* **WHAT IS EXPECTED**: Each line of the data below between the one containing "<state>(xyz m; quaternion" and the one containing "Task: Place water", both included, is to be repeated exactly. Please omit pictures.
##############################
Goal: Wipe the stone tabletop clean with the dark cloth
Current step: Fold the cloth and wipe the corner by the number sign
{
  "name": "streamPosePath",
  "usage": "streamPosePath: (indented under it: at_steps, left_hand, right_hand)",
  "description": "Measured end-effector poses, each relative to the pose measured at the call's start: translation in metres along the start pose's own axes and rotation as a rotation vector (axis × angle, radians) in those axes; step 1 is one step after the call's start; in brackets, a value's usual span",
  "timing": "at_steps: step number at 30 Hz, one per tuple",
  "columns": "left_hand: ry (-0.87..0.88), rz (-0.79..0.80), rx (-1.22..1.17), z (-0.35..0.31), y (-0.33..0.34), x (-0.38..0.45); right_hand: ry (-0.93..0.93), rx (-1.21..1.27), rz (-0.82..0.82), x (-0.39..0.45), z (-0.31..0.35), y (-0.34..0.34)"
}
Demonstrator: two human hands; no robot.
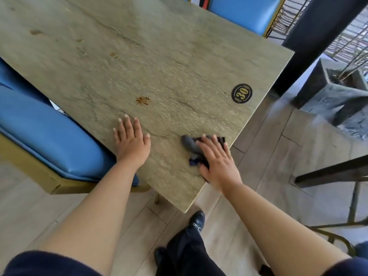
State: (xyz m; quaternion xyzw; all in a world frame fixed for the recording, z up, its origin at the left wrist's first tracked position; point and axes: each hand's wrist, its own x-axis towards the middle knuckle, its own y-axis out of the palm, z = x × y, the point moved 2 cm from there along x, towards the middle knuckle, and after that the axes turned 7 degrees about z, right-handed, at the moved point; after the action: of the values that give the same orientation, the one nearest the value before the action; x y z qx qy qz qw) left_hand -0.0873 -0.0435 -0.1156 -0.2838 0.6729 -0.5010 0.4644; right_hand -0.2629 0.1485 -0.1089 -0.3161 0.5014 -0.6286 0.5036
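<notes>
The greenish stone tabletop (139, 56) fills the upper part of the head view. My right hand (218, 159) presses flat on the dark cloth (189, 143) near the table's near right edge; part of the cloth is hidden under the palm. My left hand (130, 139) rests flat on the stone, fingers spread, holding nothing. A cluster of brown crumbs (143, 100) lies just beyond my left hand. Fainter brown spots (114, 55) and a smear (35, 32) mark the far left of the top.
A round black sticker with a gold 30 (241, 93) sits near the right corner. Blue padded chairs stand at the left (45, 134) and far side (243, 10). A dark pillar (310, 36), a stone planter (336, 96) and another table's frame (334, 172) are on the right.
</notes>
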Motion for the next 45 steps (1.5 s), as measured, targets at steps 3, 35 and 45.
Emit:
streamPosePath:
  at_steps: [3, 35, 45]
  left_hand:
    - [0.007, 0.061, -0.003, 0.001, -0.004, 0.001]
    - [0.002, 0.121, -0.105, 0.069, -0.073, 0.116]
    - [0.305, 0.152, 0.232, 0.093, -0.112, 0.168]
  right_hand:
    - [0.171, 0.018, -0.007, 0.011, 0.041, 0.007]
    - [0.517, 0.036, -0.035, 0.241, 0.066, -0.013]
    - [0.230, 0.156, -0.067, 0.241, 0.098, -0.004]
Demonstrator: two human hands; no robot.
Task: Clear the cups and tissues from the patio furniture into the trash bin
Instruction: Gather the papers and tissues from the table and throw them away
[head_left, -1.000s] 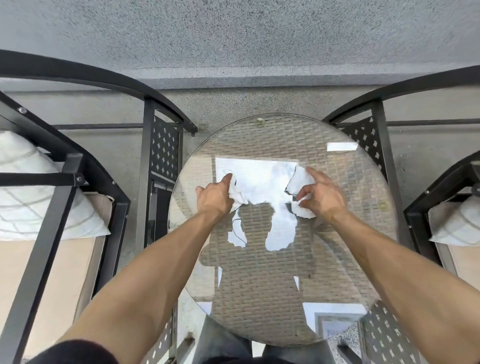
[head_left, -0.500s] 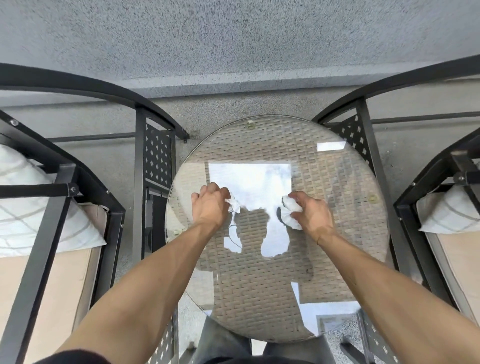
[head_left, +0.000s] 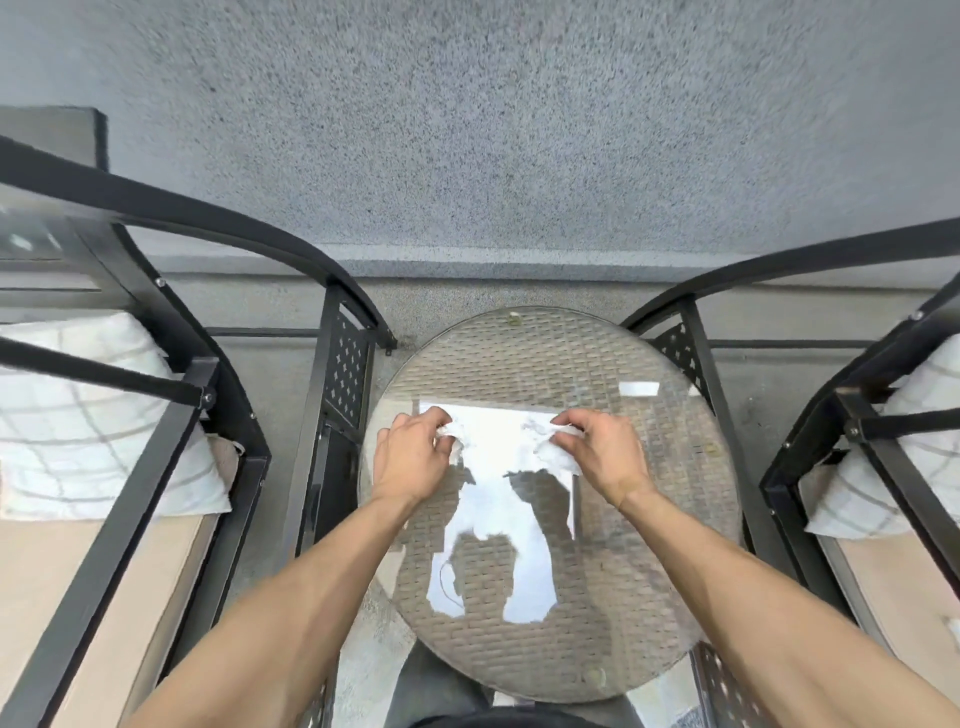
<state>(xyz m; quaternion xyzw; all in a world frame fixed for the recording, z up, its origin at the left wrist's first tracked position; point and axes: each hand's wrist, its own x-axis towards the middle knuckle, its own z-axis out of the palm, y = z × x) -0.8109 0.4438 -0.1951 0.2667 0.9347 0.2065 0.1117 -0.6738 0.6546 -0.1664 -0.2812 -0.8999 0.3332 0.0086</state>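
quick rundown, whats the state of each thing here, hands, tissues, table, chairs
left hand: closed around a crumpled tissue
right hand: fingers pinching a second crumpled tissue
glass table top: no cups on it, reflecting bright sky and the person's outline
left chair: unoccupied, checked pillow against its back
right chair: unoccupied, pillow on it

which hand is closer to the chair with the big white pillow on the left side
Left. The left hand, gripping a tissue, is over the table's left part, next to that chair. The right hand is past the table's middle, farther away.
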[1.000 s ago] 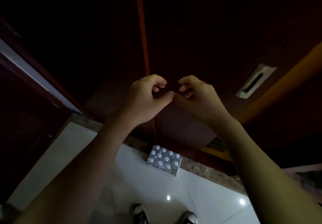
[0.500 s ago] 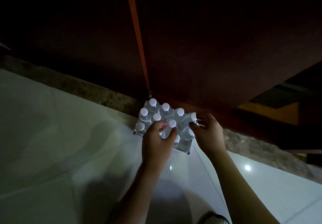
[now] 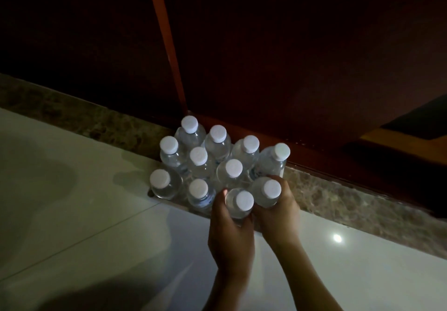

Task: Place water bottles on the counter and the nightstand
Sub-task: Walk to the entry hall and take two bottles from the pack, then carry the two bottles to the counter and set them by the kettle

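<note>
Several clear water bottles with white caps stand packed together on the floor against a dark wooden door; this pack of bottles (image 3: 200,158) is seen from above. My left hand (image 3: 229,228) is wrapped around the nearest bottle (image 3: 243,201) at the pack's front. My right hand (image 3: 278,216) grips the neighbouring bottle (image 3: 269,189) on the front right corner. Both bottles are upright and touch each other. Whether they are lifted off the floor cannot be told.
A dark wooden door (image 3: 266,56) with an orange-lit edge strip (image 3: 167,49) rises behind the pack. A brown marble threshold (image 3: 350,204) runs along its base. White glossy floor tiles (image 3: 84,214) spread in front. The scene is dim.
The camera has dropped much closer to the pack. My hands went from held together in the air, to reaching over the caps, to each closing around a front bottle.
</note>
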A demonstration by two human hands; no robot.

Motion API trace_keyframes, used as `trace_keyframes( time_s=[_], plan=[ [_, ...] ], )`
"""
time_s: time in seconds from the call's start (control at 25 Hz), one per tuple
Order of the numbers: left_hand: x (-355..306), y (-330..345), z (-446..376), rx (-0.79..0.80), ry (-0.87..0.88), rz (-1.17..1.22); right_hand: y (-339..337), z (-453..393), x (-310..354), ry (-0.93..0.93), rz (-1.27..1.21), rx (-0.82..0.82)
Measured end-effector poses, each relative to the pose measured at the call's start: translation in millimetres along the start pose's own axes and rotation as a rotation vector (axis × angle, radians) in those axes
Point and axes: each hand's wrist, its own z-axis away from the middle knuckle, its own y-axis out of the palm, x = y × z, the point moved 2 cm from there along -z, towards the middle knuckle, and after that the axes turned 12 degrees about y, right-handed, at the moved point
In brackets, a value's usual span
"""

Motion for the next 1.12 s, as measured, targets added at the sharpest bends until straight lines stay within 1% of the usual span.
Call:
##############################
* **TASK ANSWER**:
<state>(xyz m; quaternion xyzw; all in a world frame fixed for the recording, z up, its origin at the left wrist's first tracked position; point and axes: each hand's wrist, its own x-axis towards the middle knuckle, its own z-axis out of the palm, y = z × x) -0.8109 0.4438 -0.1951 0.2667 0.9347 0.2065 0.1117 -0.6738 0.6546 -0.1664 -0.2812 -0.8999 0.3332 0.0086</state>
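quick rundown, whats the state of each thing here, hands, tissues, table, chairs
left hand: closed around a crumpled tissue
right hand: fingers pinching a second crumpled tissue
glass table top: no cups on it, reflecting bright sky and the person's outline
left chair: unoccupied, checked pillow against its back
right chair: unoccupied, pillow on it

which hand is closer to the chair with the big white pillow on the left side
Left. The left hand, gripping a tissue, is over the table's left part, next to that chair. The right hand is past the table's middle, farther away.
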[1.000 s ago] 
[0.500 s ago] 
[now] 

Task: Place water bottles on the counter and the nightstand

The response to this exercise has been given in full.